Barratt J., Barbour S., Brenner R., Cooper K., Wei X., EREN N., ...More

Journal of the American Society of Nephrology, 2024 (SCI-Expanded) identifier identifier

  • Publication Type: Article / Article
  • Publication Date: 2024
  • Doi Number: 10.1681/asn.0000000541
  • Journal Name: Journal of the American Society of Nephrology
  • Journal Indexes: Science Citation Index Expanded (SCI-EXPANDED), Scopus, PASCAL, BIOSIS, CAB Abstracts, CINAHL, MEDLINE, Veterinary Science Database
  • Keywords: IgA nephropathy, kidney disease
  • Kocaeli University Affiliated: Yes

Abstract

Background B-cell activating factor (BAFF) and A proliferation-inducing ligand (APRIL) play key roles in the pathogenesis of IgA nephropathy.
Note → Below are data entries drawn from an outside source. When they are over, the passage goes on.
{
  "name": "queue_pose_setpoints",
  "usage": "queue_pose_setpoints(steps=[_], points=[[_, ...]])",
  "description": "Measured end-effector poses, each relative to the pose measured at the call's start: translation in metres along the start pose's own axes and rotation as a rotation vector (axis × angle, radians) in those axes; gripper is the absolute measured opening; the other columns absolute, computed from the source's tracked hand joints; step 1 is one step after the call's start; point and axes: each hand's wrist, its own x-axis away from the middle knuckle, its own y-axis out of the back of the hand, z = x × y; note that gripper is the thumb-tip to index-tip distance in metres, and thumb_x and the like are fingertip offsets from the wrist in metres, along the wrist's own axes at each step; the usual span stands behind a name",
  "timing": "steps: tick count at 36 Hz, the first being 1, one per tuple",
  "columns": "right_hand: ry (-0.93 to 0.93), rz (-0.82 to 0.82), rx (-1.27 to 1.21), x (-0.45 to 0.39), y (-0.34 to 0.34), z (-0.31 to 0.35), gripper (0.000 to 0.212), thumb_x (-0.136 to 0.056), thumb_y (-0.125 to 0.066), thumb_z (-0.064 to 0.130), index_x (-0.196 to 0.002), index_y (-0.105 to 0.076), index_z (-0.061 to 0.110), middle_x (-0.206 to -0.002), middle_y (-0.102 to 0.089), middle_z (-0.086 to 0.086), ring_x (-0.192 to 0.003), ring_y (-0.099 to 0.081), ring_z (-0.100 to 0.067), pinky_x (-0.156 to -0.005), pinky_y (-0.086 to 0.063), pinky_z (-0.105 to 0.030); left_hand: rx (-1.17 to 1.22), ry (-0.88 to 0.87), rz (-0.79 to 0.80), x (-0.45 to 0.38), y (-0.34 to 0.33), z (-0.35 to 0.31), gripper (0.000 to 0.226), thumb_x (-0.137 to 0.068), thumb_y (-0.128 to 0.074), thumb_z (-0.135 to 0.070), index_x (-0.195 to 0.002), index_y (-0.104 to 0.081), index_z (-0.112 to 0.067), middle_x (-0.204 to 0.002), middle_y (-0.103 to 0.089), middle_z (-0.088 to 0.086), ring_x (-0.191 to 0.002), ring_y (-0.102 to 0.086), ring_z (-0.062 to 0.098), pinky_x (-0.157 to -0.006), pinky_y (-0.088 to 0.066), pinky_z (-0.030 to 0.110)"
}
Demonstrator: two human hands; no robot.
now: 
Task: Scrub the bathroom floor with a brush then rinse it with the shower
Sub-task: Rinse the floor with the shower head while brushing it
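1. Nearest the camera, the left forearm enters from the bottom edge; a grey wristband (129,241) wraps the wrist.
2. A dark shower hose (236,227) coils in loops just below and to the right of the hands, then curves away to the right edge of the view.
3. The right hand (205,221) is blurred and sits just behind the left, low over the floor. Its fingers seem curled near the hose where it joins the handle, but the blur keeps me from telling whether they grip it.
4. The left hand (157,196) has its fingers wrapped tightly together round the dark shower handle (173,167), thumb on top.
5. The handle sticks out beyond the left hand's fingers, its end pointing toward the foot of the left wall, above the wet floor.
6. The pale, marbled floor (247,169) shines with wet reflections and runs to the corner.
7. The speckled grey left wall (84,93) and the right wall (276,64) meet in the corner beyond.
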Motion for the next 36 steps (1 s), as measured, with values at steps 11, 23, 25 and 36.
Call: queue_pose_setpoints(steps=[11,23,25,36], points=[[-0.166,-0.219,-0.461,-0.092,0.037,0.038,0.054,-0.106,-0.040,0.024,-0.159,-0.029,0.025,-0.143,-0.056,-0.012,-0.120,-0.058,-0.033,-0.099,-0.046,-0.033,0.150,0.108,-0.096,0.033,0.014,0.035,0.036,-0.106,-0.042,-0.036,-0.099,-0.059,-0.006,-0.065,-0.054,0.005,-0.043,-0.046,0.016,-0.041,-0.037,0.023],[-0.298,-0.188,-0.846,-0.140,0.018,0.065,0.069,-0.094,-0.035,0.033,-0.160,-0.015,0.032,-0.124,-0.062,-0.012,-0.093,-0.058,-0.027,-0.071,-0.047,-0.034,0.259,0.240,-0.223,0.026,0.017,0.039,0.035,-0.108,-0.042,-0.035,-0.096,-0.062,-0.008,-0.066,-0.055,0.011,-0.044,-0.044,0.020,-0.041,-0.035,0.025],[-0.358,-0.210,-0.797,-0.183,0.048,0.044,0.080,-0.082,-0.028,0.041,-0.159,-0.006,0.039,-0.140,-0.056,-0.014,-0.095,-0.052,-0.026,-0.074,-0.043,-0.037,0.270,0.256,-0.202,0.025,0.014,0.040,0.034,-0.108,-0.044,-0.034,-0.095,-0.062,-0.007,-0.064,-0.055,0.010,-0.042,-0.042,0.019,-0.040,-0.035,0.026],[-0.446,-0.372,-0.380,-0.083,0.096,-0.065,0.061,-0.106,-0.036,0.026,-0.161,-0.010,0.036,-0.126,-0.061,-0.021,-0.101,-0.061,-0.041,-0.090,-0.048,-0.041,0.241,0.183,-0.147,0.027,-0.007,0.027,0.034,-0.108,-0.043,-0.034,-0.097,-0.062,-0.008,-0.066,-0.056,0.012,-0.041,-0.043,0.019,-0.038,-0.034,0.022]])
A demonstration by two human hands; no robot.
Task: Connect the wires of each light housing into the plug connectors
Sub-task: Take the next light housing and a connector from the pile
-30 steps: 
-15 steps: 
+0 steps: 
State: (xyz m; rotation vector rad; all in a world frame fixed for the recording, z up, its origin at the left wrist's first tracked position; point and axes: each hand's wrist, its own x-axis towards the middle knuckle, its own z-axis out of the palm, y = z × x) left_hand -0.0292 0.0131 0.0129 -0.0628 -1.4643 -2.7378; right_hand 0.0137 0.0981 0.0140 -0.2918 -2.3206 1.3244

Atacicept is a novel fully humanized fusion protein, self-administered at home by subcutaneous injection, that binds and inhibits BAFF and APRIL. By inhibiting BAFF and APRIL, atacicept targets the underlying B-cell-mediated pathogenesis driving disease progression. This study evaluated the long-term efficacy and safety of atacicept in patients with IgA nephropathy over 96 weeks. Methods Participants with IgA nephropathy who received atacicept (25, 75, or 150 mg) or placebo in a 36-week phase 2b, randomized, blinded trial were enrolled in an open-label extension study and received atacicept 150 mg for an additional 60 weeks. Key efficacy outcomes were changes in galactose-deficient IgA1 (Gd-IgA1), percentage of participants with hematuria, urine protein-creatinine ratio (UPCR), and eGFR over 96 weeks. Long-term safety data were also evaluated. Results There were 113 participants (67 [59%] male; 46 [41%] female) who ranged in age from 18 to 67 years who received ≥1 atacicept dose. Over 96 weeks, safety data demonstrated that atacicept was generally well tolerated. There were also sustained reductions (mean±SEM) in Gd-IgA1 (-66%±2%), percentage of participants with hematuria (-75%; 95% confidence intervals, -87 to -59; in participants with baseline hematuria), and UPCR (-52%±5%). The mean annualized slope of eGFR was -0.6±0.5 ml/min per 1.73 m2 through 96 weeks. Conclusions Atacicept was also well tolerated over the duration of the study. Atacicept treatment reduced Gd-IgA1, hematuria, and UPCR with stabilization of eGFR through 96 weeks.